Exercise: Extract, from the records beneath this instruction, each line that contains the word "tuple".

(Items from a dataset)
Segment Open

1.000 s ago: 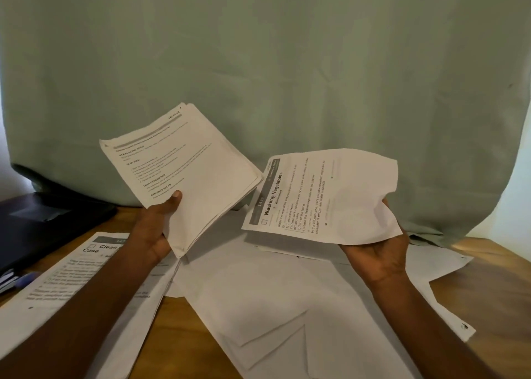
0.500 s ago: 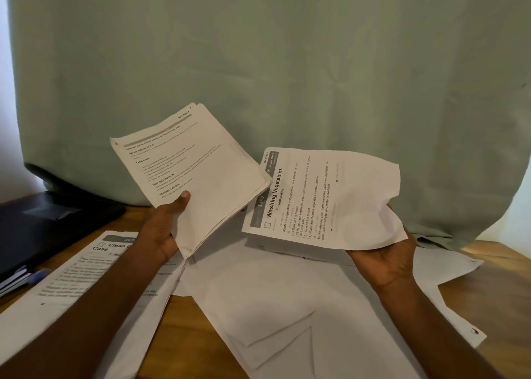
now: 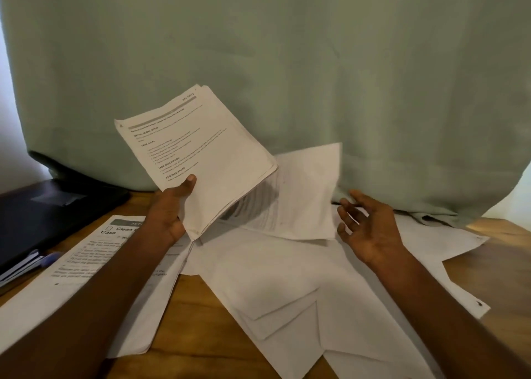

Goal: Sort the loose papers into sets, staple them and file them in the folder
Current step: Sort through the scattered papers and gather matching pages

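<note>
My left hand (image 3: 169, 209) grips a thick set of printed papers (image 3: 201, 154) by its lower edge, held up above the table with the thumb on the front page. My right hand (image 3: 370, 229) is open, palm up, fingers spread, holding nothing. Just left of it a single sheet (image 3: 304, 194) is blurred, face down and tilted over the scattered loose papers (image 3: 273, 286) on the wooden table (image 3: 201, 347). A printed sheet headed "Clean" (image 3: 94, 260) lies under my left forearm. A dark folder (image 3: 43, 214) lies at the left.
A pale green curtain (image 3: 287, 62) hangs right behind the table and drapes onto its far edge. Under the folder's near corner, a blue pen and stacked edges (image 3: 34, 260) show at the left. More white sheets (image 3: 448, 240) spread toward the right table edge.
My right hand has let go of the "Washing Vegetables" sheet, which has flipped over and dropped toward the pile. The right hand now hangs open. The left hand still holds its set.
</note>
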The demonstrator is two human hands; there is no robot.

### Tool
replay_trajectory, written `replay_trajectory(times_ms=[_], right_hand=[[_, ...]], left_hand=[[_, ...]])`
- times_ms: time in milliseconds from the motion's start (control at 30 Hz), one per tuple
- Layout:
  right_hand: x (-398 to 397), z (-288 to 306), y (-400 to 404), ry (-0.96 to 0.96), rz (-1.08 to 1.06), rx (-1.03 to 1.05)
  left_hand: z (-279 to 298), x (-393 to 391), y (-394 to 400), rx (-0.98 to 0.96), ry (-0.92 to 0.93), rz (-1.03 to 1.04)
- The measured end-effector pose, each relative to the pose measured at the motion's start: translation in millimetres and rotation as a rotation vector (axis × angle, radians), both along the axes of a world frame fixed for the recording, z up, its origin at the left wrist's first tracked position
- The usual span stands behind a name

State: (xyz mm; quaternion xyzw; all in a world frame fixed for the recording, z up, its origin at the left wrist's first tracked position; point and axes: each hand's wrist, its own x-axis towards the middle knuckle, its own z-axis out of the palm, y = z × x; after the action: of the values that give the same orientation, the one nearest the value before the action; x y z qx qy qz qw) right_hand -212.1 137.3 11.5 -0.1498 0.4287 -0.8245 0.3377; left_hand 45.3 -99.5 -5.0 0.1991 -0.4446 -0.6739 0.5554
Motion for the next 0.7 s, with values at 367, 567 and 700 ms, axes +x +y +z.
replay_trajectory(times_ms=[367,567,700], right_hand=[[23,-30,-18,1.430,-0.310,0.475],[52,-29,-16,1.657,-0.097,0.445],[83,-23,-15,1.758,-0.029,0.364]], left_hand=[[-3,-16,25,0.088,-0.079,-0.031],[32,48,-9,0.119,-0.195,0.224],[23,99,-34,0.177,-0.284,0.427]])
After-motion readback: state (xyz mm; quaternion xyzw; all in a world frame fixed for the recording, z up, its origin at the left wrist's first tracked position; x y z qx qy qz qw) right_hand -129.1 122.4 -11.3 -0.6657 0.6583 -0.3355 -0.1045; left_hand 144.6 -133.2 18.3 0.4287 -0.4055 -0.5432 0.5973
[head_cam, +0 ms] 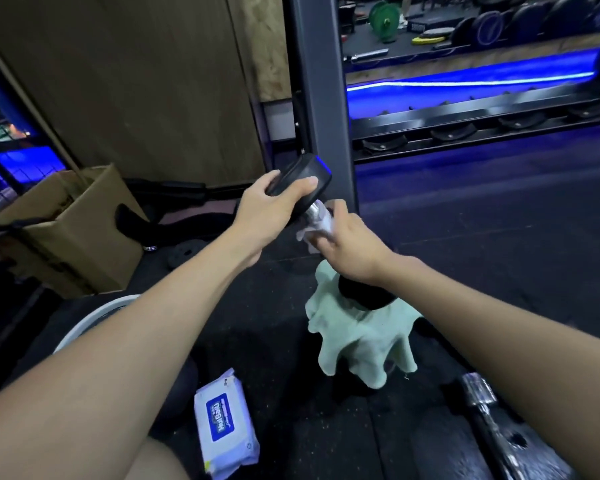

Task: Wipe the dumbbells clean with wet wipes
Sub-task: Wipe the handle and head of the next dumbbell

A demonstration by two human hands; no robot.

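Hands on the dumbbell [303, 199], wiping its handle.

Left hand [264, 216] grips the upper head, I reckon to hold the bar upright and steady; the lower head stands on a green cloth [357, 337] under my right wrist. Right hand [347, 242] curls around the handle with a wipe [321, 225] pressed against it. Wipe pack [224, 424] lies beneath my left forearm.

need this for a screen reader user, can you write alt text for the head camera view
A person's left hand grips the upper black head of a dumbbell standing on end, while the right hand wraps a white wet wipe around its metal handle. The lower head rests on a pale green cloth on the dark gym floor, with a wet wipes pack nearby.
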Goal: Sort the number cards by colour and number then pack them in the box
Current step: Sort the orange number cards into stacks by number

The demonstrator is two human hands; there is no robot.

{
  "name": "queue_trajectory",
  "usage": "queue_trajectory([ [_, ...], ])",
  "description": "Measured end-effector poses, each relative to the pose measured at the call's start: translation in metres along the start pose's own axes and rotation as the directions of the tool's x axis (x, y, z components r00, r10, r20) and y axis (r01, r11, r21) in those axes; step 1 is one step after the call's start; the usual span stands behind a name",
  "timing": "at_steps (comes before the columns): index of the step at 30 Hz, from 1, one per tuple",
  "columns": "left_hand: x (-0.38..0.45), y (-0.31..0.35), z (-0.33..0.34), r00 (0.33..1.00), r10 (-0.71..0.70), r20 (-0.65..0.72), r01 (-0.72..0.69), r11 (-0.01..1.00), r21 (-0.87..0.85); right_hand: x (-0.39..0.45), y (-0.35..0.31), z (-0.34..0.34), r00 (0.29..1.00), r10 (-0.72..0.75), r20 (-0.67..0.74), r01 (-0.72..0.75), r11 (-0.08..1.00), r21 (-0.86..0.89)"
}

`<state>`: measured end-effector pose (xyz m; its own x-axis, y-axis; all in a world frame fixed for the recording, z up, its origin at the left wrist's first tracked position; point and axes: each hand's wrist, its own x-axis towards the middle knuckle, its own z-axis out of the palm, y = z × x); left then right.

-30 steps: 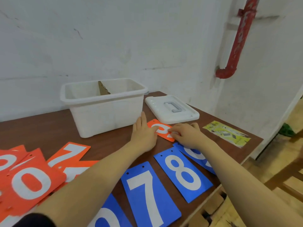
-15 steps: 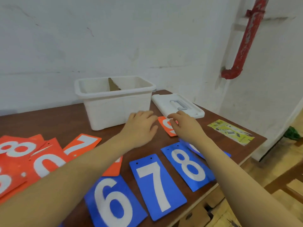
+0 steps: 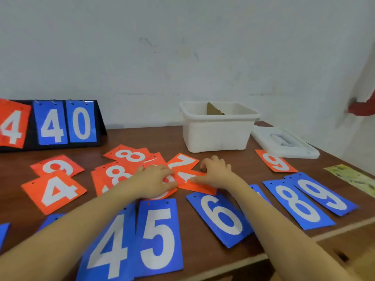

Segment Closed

Task response:
- times_ms: time in milliseconds from the motion's start (control at 30 Hz), one per tuple
  "timing": "at_steps (comes before the columns): index of the step at 30 Hz, from 1, one per tuple",

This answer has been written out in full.